───── SOURCE DATA ─────

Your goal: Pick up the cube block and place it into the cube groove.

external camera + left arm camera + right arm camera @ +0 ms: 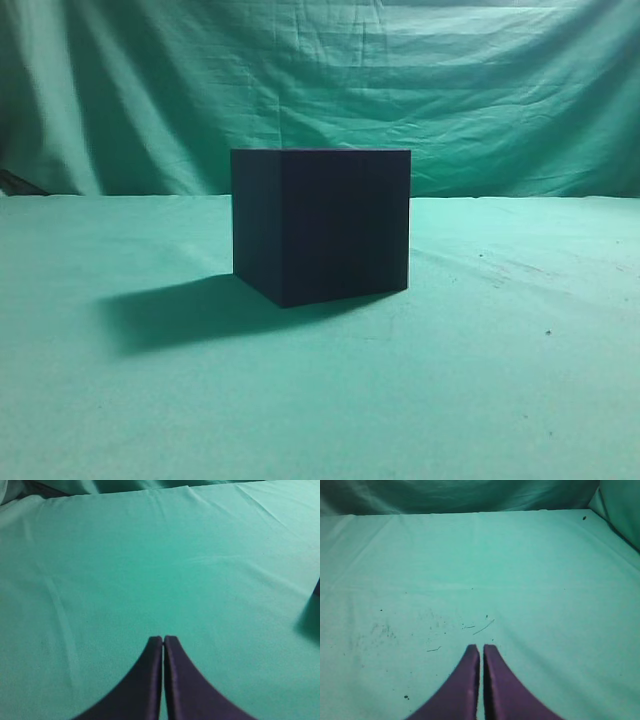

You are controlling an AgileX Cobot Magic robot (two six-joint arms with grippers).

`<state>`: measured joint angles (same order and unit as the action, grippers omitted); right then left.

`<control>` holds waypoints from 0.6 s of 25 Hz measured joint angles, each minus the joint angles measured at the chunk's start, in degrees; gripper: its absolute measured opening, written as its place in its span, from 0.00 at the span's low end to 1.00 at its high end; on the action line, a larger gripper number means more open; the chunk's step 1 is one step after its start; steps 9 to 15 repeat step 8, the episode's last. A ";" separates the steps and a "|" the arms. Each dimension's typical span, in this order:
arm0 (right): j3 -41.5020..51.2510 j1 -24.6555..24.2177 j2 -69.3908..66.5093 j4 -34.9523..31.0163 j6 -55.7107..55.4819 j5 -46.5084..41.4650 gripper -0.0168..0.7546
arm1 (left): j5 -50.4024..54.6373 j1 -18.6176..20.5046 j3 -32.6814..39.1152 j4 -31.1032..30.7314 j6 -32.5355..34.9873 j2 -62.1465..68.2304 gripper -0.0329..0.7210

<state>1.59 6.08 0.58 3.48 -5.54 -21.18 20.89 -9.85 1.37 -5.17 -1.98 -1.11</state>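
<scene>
Large dark navy-black cube-shaped box with plain matte sides [320, 225] standing upright at the middle of the green cloth-covered surface [520, 380], one vertical corner edge turned toward the exterior camera, two side faces showing, top opening hidden at this height. Broad shadow thrown to the left across the cloth. Wrinkled green cloth backdrop [480, 90] hanging behind. Small dark navy-purple cube block nowhere to be made out in any view; position cannot be told. Neither arm visible in the exterior view. In the left wrist view, left claw [163, 639] hovering over bare cloth, its two dark curved fingers pressed tip to tip with only a hairline slit between, nothing held; a sliver of something dark at the right edge, too little to identify. In the right wrist view, right claw [481, 648] likewise closed with fingertips nearly meeting, nothing gripped, poised over cloth scattered with small dark specks and thin thread-like bits [484, 626] just ahead of the tips.
</scene>
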 joint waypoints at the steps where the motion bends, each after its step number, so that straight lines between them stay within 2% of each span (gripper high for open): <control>1: 0.00 0.00 0.00 0.00 0.00 -0.12 0.02 | 0.00 0.00 0.00 0.00 0.00 0.00 0.04; 15: 0.00 0.00 0.00 0.00 0.00 -0.22 0.02 | 0.00 0.00 0.00 0.00 0.00 0.00 0.04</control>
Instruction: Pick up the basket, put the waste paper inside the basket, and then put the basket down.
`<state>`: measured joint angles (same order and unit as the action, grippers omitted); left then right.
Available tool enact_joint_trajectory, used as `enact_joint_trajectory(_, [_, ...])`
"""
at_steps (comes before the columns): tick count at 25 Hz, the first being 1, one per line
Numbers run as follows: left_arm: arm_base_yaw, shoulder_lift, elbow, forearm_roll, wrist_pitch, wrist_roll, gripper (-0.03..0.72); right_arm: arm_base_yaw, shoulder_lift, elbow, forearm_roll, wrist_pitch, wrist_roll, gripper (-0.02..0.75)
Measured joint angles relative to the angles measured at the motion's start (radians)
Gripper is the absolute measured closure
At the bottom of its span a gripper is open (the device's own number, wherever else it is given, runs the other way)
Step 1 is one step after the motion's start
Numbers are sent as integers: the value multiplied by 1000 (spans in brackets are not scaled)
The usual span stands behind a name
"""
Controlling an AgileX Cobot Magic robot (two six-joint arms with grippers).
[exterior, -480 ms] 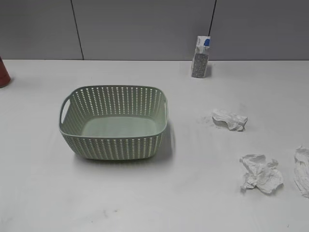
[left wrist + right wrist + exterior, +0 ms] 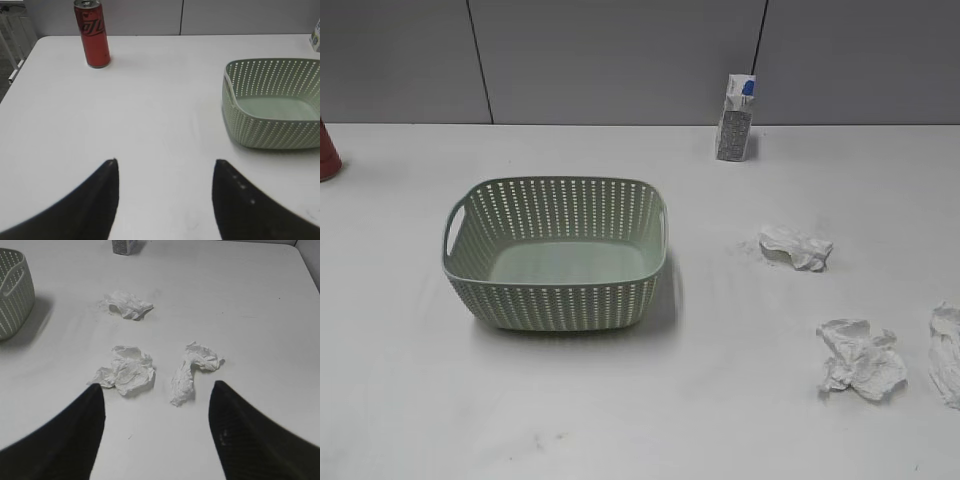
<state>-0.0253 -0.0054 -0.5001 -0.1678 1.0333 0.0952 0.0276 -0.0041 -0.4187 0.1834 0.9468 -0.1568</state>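
The pale green perforated basket stands empty on the white table, left of centre; it also shows in the left wrist view and at the edge of the right wrist view. Three crumpled white paper wads lie to its right: a far one, a near one and one at the right edge. My left gripper is open and empty, left of the basket. My right gripper is open and empty, just short of the two near wads. Neither gripper shows in the exterior view.
A white-grey carton with a blue top stands at the back of the table. A red drink can stands at the far left, its edge visible in the exterior view. A grey wall runs behind the table.
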Motion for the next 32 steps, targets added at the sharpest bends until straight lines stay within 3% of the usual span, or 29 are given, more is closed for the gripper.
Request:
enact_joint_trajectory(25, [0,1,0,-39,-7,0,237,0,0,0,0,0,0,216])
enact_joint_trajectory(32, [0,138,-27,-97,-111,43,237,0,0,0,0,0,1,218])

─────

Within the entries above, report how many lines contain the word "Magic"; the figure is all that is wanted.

2